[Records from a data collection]
▬▬▬▬▬▬▬▬▬▬

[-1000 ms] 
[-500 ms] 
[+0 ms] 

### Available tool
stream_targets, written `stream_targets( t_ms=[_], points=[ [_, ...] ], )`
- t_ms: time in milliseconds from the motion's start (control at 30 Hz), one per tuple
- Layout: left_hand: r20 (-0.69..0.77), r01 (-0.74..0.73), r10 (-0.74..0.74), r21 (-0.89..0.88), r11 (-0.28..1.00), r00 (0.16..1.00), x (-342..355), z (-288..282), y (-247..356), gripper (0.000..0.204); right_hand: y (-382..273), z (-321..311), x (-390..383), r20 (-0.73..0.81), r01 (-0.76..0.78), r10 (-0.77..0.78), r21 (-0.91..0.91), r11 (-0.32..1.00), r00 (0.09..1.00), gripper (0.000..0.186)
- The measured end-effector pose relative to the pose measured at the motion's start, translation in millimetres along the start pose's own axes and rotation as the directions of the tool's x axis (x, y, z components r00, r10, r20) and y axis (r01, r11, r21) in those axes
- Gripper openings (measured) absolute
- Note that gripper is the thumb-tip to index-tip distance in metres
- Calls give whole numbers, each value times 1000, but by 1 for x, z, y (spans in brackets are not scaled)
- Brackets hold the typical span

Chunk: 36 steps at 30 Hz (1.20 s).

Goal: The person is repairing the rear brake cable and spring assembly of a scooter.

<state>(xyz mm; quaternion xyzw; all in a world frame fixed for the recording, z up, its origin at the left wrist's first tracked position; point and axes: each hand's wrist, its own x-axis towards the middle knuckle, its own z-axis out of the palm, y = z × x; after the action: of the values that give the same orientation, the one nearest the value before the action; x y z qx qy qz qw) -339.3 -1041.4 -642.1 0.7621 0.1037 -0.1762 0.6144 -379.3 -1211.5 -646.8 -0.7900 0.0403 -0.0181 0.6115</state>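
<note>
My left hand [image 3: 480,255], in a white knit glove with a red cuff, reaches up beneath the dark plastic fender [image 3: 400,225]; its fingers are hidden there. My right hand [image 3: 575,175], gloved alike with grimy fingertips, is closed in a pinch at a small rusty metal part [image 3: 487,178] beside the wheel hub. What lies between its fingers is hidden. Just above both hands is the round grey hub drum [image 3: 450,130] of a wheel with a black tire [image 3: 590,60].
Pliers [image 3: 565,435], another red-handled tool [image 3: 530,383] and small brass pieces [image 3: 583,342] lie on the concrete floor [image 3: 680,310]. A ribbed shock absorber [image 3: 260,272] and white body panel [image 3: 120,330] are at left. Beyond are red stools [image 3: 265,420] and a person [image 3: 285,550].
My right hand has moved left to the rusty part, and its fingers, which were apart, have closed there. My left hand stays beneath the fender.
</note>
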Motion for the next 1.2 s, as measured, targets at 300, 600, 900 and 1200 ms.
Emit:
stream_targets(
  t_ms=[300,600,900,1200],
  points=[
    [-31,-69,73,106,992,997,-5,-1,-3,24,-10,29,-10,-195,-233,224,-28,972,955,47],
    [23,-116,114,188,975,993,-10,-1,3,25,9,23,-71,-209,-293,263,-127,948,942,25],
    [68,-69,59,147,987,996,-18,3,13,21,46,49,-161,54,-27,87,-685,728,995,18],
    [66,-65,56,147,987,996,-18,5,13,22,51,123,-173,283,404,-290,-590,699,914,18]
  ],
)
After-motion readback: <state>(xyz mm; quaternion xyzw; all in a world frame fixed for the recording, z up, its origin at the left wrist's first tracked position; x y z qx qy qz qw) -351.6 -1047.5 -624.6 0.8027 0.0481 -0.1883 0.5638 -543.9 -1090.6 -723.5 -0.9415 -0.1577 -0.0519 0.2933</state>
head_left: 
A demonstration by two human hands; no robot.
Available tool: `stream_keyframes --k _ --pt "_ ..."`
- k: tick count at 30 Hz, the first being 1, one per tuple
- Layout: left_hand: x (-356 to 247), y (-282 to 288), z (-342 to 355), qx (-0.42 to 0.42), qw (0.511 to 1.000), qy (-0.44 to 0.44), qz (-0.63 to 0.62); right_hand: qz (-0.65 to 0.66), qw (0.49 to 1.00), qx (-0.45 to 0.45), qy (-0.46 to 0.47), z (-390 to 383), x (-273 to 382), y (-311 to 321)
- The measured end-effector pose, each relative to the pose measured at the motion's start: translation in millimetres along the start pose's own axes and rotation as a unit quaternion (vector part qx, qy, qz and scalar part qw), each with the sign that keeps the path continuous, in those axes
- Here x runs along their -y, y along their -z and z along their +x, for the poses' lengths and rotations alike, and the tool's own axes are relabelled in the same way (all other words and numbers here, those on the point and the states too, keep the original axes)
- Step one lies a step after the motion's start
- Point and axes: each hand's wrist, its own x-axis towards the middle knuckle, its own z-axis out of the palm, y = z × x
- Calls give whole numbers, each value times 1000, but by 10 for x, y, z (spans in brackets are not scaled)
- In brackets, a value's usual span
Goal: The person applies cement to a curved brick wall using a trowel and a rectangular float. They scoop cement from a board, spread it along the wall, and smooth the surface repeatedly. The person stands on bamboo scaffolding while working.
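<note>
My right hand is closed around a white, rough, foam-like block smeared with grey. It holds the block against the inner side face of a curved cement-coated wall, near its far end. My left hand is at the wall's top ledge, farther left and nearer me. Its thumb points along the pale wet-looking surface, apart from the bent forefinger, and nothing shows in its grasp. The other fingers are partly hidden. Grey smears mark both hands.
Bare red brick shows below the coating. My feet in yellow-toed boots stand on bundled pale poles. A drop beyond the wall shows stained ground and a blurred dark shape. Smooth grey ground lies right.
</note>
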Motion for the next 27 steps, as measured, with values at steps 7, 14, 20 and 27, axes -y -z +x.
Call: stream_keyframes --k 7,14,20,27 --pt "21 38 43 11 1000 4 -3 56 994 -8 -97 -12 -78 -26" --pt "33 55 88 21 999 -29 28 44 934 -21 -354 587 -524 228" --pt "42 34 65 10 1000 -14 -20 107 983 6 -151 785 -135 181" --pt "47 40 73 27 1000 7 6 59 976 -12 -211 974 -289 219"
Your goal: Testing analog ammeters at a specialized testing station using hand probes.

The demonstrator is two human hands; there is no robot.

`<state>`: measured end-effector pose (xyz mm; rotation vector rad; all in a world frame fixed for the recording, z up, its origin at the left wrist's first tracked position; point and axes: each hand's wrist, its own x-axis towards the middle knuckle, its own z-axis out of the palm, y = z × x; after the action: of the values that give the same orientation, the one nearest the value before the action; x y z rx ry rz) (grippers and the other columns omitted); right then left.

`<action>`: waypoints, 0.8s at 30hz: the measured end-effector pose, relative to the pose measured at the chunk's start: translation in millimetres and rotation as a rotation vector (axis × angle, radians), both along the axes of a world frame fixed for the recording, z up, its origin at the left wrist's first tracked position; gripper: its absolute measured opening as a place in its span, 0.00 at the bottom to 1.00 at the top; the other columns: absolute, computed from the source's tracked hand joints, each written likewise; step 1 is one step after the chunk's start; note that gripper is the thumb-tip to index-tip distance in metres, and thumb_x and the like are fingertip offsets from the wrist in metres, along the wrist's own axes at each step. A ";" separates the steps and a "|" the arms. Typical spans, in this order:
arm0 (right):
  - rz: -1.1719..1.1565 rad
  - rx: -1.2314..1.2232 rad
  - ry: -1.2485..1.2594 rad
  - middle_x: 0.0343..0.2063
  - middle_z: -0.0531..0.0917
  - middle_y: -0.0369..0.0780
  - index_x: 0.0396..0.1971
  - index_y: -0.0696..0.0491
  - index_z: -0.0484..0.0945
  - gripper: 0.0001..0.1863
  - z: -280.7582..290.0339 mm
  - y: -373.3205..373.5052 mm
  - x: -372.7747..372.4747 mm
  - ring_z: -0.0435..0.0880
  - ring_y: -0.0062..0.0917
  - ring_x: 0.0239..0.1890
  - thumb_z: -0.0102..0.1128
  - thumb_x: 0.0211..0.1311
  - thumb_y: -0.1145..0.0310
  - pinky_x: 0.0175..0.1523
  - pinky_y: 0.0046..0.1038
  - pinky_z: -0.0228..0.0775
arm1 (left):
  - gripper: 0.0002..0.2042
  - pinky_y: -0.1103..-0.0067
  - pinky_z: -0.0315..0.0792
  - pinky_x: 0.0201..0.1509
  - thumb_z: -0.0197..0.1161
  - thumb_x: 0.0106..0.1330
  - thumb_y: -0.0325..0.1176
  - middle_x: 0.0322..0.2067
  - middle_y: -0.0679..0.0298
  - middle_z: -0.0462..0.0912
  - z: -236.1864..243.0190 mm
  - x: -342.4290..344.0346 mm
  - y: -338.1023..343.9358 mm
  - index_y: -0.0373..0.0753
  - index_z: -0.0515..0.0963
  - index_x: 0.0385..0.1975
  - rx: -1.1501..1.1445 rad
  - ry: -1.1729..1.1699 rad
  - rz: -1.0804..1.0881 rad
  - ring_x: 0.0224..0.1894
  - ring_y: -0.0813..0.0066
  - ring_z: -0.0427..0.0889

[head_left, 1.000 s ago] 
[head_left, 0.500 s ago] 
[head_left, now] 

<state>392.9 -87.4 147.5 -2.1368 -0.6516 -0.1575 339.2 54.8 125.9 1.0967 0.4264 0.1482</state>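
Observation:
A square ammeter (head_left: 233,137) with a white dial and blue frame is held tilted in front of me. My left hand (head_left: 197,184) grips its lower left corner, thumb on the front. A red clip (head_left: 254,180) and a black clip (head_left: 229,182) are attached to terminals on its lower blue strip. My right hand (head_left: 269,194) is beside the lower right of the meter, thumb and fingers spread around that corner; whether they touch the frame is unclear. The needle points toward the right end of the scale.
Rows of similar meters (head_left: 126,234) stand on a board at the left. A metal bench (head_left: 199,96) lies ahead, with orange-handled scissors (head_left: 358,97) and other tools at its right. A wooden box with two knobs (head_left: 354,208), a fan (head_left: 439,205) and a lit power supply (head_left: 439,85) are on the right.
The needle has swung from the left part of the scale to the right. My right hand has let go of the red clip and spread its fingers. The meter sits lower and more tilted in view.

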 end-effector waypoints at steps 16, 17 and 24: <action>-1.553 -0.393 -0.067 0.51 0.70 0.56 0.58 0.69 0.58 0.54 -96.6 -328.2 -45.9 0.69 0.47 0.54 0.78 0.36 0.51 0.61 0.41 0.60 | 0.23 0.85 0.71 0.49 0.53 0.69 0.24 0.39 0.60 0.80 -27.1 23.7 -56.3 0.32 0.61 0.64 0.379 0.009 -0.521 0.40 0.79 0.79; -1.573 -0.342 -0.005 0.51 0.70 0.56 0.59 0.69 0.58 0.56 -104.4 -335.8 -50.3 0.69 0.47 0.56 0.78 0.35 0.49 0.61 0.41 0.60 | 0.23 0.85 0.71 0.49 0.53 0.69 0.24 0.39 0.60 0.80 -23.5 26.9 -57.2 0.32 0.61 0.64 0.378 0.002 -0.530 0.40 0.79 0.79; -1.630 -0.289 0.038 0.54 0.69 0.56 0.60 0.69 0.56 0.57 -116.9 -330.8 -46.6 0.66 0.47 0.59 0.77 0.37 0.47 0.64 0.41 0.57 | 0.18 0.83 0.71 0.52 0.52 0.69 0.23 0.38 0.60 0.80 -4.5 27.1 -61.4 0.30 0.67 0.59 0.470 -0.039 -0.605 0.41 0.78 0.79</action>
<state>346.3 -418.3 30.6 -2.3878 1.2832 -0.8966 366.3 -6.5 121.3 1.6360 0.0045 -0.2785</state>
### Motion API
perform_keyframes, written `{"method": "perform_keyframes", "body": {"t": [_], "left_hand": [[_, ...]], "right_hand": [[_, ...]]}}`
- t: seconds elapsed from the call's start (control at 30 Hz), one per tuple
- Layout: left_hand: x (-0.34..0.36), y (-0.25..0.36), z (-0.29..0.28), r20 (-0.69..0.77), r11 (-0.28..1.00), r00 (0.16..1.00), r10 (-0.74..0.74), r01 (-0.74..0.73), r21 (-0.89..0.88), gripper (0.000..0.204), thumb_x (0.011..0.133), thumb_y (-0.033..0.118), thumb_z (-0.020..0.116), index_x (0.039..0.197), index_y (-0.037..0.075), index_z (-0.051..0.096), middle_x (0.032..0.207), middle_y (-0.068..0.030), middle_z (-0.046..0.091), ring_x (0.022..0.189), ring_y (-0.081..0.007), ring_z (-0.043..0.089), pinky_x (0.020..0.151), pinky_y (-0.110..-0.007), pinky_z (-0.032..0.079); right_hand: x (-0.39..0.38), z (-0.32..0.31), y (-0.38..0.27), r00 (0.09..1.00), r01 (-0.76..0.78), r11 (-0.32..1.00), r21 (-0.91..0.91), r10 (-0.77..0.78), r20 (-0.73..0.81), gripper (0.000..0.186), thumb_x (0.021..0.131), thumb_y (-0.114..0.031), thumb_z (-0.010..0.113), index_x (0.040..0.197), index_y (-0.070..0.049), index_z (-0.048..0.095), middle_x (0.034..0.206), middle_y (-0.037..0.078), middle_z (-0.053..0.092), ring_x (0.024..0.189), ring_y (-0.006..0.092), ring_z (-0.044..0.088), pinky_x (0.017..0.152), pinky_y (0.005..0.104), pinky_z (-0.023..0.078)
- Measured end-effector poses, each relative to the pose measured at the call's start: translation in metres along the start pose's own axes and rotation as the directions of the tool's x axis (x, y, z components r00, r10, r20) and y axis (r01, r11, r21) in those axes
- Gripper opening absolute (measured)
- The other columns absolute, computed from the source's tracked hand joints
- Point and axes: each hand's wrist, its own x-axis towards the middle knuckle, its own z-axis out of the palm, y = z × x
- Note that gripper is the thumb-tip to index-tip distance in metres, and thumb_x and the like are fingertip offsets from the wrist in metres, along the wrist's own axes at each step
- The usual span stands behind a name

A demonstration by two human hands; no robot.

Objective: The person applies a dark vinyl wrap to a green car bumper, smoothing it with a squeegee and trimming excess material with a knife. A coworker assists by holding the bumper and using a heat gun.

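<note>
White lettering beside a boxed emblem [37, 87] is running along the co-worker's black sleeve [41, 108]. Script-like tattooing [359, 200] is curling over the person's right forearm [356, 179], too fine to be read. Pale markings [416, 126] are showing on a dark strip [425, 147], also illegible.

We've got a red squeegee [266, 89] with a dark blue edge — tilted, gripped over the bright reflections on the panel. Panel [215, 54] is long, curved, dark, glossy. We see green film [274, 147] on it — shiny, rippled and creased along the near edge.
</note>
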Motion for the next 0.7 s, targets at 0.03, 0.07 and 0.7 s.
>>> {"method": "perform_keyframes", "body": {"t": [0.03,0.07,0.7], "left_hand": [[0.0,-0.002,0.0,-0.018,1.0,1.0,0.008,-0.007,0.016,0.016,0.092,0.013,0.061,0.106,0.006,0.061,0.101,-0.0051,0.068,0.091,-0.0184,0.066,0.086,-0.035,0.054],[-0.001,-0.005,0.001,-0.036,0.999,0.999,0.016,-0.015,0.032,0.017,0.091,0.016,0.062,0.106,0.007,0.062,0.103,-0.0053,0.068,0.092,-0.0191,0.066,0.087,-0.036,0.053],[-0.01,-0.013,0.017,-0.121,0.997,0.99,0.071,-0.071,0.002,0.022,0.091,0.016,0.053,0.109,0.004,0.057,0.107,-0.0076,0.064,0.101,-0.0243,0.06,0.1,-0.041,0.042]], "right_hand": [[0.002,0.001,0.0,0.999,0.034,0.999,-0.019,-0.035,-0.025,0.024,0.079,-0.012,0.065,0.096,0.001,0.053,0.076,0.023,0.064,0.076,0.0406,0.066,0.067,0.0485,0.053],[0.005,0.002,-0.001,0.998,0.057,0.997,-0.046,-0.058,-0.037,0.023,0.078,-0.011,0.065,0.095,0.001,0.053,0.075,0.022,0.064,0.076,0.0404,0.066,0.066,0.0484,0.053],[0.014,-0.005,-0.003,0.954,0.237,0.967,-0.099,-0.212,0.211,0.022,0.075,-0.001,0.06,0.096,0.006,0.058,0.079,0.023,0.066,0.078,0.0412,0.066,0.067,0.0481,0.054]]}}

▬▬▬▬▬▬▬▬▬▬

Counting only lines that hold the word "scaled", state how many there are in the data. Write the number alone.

2